В горле Мики поднялось глухое рычание. Но он сдержался и припал к земле. В нем снова забушевала кровь его отца, могучего охотника. Туша принадлежала ему, и он готов был с боем отстаивать свои права. А кроме того, разве он не вышел победителем из схватки с большой совой в лесу? Но ведь здесь их было две! А потому он не сразу вскочил на ноги, и за те несколько секунд, которые он колебался, на сцене неожиданно появилось новое действующее лицо.
Он увидел, что из низкой поросли кустов в дальнем конце уступа выползла Махигун, волчица-отщепенка. Худая как скелет, красноглазая, она серой свирепой тенью скользнула через открытое пространство. Ее пушистый хвост был злобно поджат и почти волочился по траве.
Надо отдать ей справедливость, совы нисколько не пугали Махигун. Она кинулась на Миспуна, рыча и щелкая клыками так яростно, что Мики еще плотнее прижался к земле.
Зубы Махигун легко прорвали четырехдюймовую броню из перьев, защищавшую Миспуна. Он был захвачен врасплох, и его круглая голова была бы откушена напрочь прежде, чем он успел бы дать бой, но ему на помощь пришла Невиш. Вся перепачканная кровью Ахтика, она бросилась на Махигун с пронзительным, каким-то чихающим криком, не похожим на крик ни одного живого существа. Она вонзила в спину волчицы клюв и когти, и Махигун, невольно отпустив Миспуна, яростно повернулась к новому врагу. Миспун получил передышку, но Невиш заплатила за нее высокую цену: первый же удар длинных клыков волчицы оказался удачным, и одно огромное крыло Невиш было в буквальном смысле слова оторвано от ее тела. Хриплый крик боли, который испустила Невиш, сказал Миспуну, что его подруга погибает. Он взмыл в воздух и с такой силой обрушился на Махигун, что она не удержалась на ногах и упала.
Гигантская сова запустила когти ей в брюхо и принялась терзать ее внутренности яростно и упрямо.
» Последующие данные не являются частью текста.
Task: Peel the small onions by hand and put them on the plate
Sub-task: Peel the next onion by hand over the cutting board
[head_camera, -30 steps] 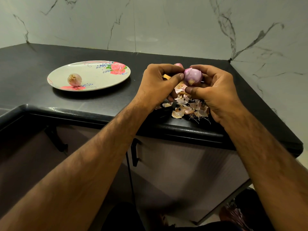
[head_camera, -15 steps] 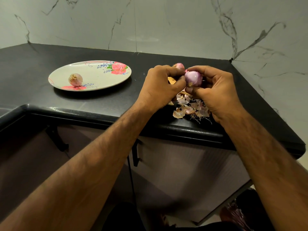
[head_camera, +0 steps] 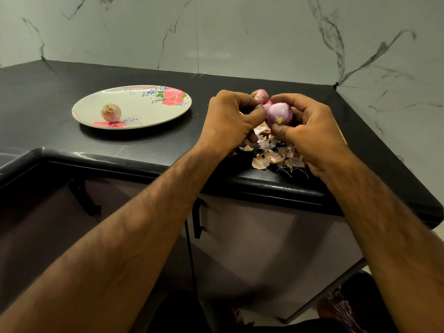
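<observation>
The right hand (head_camera: 310, 131) grips the small glossy purple onion (head_camera: 280, 114) while the left hand (head_camera: 230, 121) pinches its skin, so a hard tug may shoot it over the black counter (head_camera: 168, 145) edge at six o'clock, missing the floral round plate (head_camera: 134, 92) at nine o'clock.

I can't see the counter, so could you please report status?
Right hand grips the purple onion, left hand pinches its skin. Pale onion on plate. Spare onion behind hands, peels underneath; nothing in the way.
</observation>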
И Махигун почувствовала, что эта цепкая хватка несет ей смерть. Она бросилась на спину и принялась кататься по земле, рыча и лязгая зубами в попытке избавиться от кривых кинжалов, которые все глубже впивались в ее живот. Но Миспун не разжимал когтей. Она подминала его под себя, а он хлопал могучими крыльями и только крепче сжимал когти, не расслабив их даже в миг своей гибели. Рядом на земле умирала его подруга. Из ее ран хлестала кровь, но и совсем обессилев она все еще пыталась помочь Миспуну. А он умер как герой, так и не выпустив волчицы.
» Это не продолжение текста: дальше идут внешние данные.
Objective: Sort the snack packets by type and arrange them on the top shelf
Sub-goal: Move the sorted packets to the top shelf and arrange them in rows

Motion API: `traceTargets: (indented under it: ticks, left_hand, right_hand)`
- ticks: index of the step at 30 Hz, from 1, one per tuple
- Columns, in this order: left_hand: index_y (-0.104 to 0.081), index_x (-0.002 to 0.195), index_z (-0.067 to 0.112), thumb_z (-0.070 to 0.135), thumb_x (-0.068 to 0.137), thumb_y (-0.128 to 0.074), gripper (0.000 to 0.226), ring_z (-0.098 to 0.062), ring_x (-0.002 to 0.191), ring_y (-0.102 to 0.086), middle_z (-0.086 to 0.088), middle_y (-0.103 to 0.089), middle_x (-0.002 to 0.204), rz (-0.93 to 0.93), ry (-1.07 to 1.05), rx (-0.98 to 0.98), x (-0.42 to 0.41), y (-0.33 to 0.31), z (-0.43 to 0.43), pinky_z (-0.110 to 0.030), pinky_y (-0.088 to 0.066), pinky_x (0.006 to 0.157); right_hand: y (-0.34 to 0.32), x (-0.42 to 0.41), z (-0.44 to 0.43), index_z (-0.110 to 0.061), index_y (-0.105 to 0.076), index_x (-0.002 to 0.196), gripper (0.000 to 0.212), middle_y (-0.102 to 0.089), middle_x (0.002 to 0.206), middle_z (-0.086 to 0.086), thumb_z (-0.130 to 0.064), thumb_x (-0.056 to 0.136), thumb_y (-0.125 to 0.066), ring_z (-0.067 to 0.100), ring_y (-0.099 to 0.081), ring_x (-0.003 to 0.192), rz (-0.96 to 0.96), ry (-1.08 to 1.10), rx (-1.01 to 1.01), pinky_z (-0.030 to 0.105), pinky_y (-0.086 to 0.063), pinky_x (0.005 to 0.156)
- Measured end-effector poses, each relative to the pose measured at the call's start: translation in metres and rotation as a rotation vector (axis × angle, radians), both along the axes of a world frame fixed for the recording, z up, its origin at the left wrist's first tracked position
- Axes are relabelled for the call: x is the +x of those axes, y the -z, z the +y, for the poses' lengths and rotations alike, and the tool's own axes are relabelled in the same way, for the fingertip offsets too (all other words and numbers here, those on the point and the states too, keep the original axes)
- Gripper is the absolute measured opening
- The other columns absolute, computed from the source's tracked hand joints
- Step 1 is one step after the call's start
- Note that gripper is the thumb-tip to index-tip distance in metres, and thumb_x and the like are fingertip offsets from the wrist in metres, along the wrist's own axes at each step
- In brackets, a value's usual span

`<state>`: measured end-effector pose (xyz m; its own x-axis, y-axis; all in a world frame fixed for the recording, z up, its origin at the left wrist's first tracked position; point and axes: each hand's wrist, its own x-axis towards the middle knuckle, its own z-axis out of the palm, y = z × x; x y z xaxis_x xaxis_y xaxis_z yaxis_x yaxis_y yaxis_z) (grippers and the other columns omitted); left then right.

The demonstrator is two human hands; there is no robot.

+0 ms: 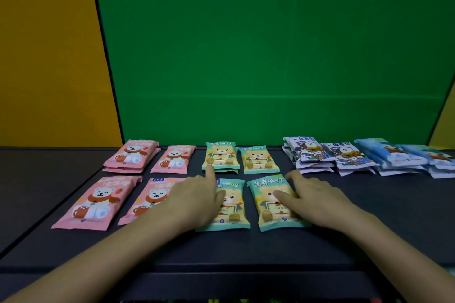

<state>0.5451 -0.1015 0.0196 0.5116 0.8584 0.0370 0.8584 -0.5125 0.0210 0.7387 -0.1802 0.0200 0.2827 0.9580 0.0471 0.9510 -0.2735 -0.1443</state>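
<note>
Now, tidy-up step I'd say: squaring the teal bear packets [259, 158] on the shelf [246, 246]. L hand [197, 194]: index straight on the rear-left stack's edge, other fingers on the front-left pkt. R hand [312, 194] flat, fingers spread, on the front-right pkt. Pink polar-bear pkts [98, 202] lie left of the teal, blue-white stacks [310, 150] right. Next, prob: light nudges, rows even.

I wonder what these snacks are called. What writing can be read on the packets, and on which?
"逢考必过": along the top of the front right teal bear packet.
"一夜": title start on the white bear packets; the rest is blurred.
Too blurred: title on the pink polar-bear packets.
Nothing readable: the blue packets.
Small print everywhere: too small.
</note>
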Motion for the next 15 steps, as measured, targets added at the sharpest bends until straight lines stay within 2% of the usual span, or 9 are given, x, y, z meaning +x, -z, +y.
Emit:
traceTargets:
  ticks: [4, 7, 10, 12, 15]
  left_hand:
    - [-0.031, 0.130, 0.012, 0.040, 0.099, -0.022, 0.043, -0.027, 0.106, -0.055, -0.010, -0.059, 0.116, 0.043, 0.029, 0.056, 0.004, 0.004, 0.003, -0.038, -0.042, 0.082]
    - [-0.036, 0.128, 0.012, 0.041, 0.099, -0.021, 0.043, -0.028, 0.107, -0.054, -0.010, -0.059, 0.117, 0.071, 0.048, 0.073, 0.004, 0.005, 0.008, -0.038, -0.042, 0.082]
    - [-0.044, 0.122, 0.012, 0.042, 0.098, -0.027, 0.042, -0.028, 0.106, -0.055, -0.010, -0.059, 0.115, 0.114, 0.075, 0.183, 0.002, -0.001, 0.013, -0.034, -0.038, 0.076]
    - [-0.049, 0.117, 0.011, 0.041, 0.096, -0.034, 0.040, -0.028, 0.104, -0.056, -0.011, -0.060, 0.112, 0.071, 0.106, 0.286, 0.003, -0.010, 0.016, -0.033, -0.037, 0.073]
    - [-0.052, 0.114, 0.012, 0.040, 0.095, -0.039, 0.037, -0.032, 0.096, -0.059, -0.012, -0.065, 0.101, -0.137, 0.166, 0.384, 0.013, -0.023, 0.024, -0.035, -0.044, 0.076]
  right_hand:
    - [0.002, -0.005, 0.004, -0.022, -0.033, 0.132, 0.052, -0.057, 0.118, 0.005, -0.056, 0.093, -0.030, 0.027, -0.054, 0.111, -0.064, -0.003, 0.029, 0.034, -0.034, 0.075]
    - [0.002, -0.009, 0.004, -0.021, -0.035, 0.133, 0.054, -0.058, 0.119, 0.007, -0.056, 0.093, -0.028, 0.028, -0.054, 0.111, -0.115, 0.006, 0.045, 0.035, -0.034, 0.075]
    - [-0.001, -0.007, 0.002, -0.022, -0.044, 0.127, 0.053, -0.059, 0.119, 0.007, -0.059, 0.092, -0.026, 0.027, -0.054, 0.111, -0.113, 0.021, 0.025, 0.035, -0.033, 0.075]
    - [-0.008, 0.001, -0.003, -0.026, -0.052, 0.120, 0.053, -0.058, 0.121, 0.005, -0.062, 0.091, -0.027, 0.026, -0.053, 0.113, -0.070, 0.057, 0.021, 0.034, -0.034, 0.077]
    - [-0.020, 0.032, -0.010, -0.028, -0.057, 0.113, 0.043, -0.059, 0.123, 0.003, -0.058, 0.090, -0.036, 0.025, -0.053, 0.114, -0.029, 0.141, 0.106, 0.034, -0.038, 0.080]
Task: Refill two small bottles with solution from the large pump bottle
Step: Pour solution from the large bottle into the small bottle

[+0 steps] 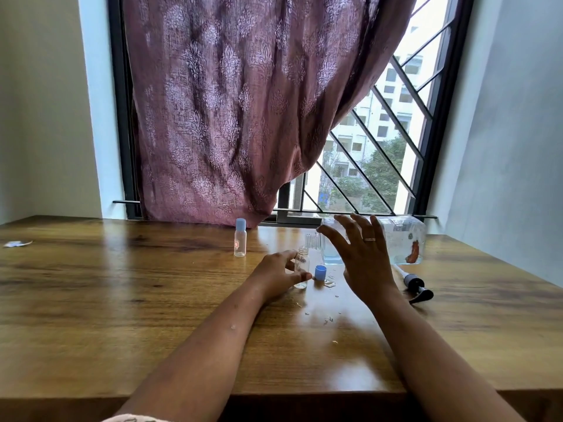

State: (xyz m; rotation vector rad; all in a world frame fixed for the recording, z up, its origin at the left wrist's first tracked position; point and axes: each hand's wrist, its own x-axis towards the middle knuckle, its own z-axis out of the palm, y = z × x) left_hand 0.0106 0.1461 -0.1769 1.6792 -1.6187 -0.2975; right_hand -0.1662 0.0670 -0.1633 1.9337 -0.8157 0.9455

Махигун с трудом дотащилась до кустов. Там ей в конце концов удалось сбросить с себя мертвое тело большой совы. Но в ее животе зияли глубокие раны. Из них струилась кровь, и волчица ушла в чащу, оставляя за собой алый след. Через четверть мили она легла на землю под карликовой елью и несколько минут спустя вздохнула в последний раз.